The defamatory statements were made in letters sent to around 50 Rai Valley residents after an employment dispute between the former librarian, Faye Leov, and former principal, Loretta [Muff] Newton, escalated to involve the local community.

The letters claimed Newton bullied Leov and others in the school, that she misled the school board, had been dismissed from her role and was mentally unwell.

The dispute arose over the management of a joint community and school library. The library, based on the school’s grounds, had a constitution described as “fatally flawed” by a lawyer later investigating its governance on behalf of the Ministry of Education.

Leov, the librarian, was answerable to the school principal as an employee, as well as to the library committee she was chairperson of. This arrangement caused problems when Newton became the school’s principal.

In his 92-page ruling, Justice Collins said Faye Leov was a strong-willed person, emotionally invested in the library and with views on how the library should be run. Newton, he said, was firm in her determination staff should comply with her instructions. The two women butted heads over a number of matters.

“Just going straight to the jugular and going for large damages is probably quite tempting. I think it takes quite a mature approach to say ‘Well actually I just want my reputation put right and I’m not interested in money to do that."

The dispute then spread beyond the school gates. Public meetings were held and both parties had supporters and critics. In her testimony, Leov said by 2007 she was having suicidal thoughts, and “was too frightened to answer the telephone, the door or open the mail, or even go outside into the garden”.

Leov’s employment was terminated by the school board in 2008. The board later issued a public apology acknowledging it did not deal with her allegations of unfair treatment effectively.
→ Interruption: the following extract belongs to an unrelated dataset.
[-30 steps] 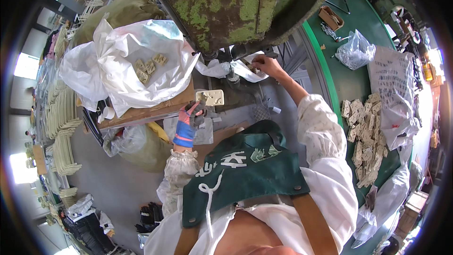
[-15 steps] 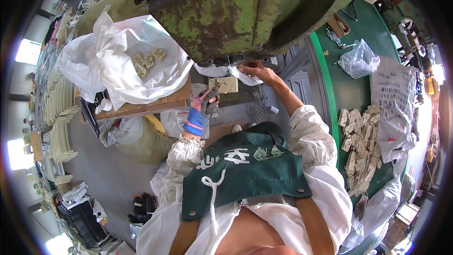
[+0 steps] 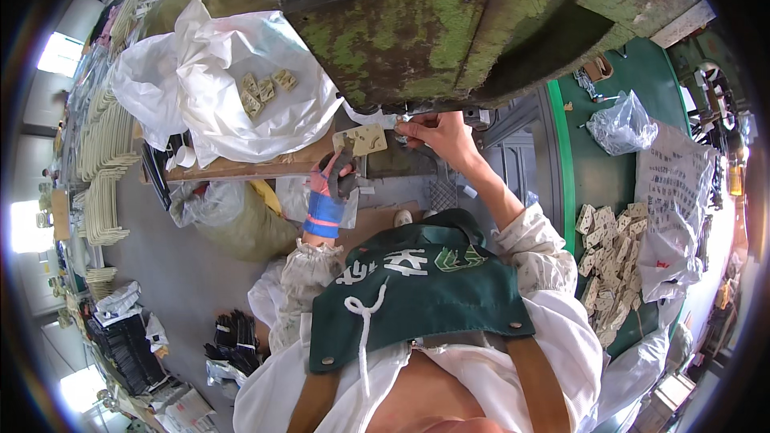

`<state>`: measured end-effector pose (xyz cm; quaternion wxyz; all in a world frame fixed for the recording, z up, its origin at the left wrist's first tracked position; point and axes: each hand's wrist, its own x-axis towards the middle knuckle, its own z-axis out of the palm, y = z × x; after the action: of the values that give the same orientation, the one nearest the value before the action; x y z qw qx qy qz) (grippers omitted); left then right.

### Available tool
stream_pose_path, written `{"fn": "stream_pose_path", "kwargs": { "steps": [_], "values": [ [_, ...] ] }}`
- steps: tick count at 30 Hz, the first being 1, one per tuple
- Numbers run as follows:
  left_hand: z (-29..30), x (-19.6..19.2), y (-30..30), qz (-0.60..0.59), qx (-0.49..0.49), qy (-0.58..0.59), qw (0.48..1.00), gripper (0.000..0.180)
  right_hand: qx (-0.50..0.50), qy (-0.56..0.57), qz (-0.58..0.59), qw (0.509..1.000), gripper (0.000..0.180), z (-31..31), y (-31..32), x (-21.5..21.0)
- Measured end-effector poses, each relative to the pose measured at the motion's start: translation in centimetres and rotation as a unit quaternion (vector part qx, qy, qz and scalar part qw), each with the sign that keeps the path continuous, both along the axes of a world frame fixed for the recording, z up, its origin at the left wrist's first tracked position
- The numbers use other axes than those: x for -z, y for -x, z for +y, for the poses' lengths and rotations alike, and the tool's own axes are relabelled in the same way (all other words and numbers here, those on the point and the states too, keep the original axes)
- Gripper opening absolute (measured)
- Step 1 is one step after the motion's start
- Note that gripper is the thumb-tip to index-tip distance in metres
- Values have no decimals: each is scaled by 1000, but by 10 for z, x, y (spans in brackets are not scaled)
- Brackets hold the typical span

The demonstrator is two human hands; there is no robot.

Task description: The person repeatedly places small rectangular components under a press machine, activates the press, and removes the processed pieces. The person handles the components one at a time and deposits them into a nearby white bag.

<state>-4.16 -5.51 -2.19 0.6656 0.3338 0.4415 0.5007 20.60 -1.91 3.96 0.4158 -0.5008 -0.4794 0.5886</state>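
Note:
My left hand point(image 3: 337, 175) wears a grey and pink glove with a blue cuff band. Its fingers are closed on the near left edge of a flat cream-coloured metal plate point(image 3: 370, 139) with holes and a curved slot. Just right of the plate, my bare right hand point(image 3: 443, 138) pinches at a small shiny part under the machine head; the fingertips hide most of it, so its kind is unclear. Above both hands hangs the worn green machine head point(image 3: 393, 48), with a thin metal tip point(image 3: 406, 109) at its underside.
On the left, a white plastic sack point(image 3: 228, 132) holds several similar plates point(image 3: 265, 90) atop a wooden board point(image 3: 241, 168). At right, a green table point(image 3: 642, 72) carries a heap of cream plates point(image 3: 613, 252), a clear bag point(image 3: 622, 122) and a printed sack point(image 3: 674, 184).
The plate in my left hand has moved left, away from my right hand. My right fingers have lowered slightly and curled into a pinch. The whole view has shifted a little.

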Motion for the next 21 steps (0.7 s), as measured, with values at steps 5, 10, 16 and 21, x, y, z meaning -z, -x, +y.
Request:
{"fn": "stream_pose_path", "kwargs": {
  "steps": [5,10,16,21],
  "values": [
    [-1,-36,-9,-31,4,17,999,15,38,18,-10,999,34,-1,6,15],
    [5,-37,-7,-57,22,8,998,16,93,-50,-20,994,15,-12,13,-12],
    [9,-44,-22,-92,34,15,995,14,80,7,31,996,14,-4,11,19],
    [18,-34,-42,130,73,-173,974,21,65,0,90,994,23,-6,9,21]
  ]
}}
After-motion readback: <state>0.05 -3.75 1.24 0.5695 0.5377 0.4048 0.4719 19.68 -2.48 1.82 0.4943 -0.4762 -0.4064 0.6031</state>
The defamatory letters were a result of a chance meeting Faye Leov and husband Bernard Leov had with writer Sue Dunn. The Leovs offered Dunn $27,000 to write a book about the employment dispute: The Faye Leov Story.

As part of the research for the book, letters were sent by Dunn canvassing Rai Valley residents to share their stories of Newton.

Rai Valley Area School. Photo: Supplied by Stuff

Justice Collins found thirteen of the passages in the letter contained defamatory allegations and while Dunn had written the letter, she had done so as an agent of the Leovs, with Faye Leov’s knowledge and encouragement.

Dunn has since apologised to Newton for the letters. The apology was accepted and Newton no longer wants to pursue a claim against her.

The Leovs, however, have not apologised and Newton is still seeking a written apology and correction.

University of Canterbury’s School of Law Dean, Professor Ursula Cheer, said the case was unusual because the plaintiff only wanted a correction, not damages.

In 1992 the ability to ask for a declaration, a retraction or a correction was included in the Defamation Act. Cheer said this was to “put the focus on to putting your reputation right rather than on to money as putting things right”.

Until last week, section 26 of the Defamation Act recommending a correction had never been used in a New Zealand court case.

Cheer commended the Newtons and their legal team.

The Leovs have one month to send the correction letters. If they don't, they will be fined $100,000.

“Just going straight to the jugular and going for large damages is probably quite tempting. I think it takes quite a mature approach to say ‘Well actually I just want my reputation put right and I’m not interested in money to do that. What I want is the apology and correction.’”

Justice Collins’ ruling, made after a nine-day trial which packed Blenheim’s courthouse with Rai Valley residents, recommends the Leovs send correction and apology letters to several residents of Rai Valley. Public notices are to be placed in two local newspapers. He even recommends the text of the letter.

The ruling is a recommendation, not an order.

The Leovs have one month to send the correction letters. If they don't, they will be fined $100,000.

Justice Collins said complying “may assist the rehabilitation that is desperately required in this case”.

This sentiment is echoed by the Newtons in a press release.

“We bear no ill will to Mr and Mrs Leov or their supporters and we hope that the judgment of the court will help heal any remaining divisions in our communities.”

The Newtons said the last 10 years had been difficult and they would like to close that chapter of their lives.

Closure hinges on the Leovs' response to Justice Collins’ ruling.

Their counsel, Christopher Griggs, said his clients were taking time to consider the ruling before deciding what to do.

“In the fullness of time either we will be appealing or we’ll be making a decision about whether to make a correction or not. There’s a number of different ways this could play out.

“They’re not very happy with it, obviously.”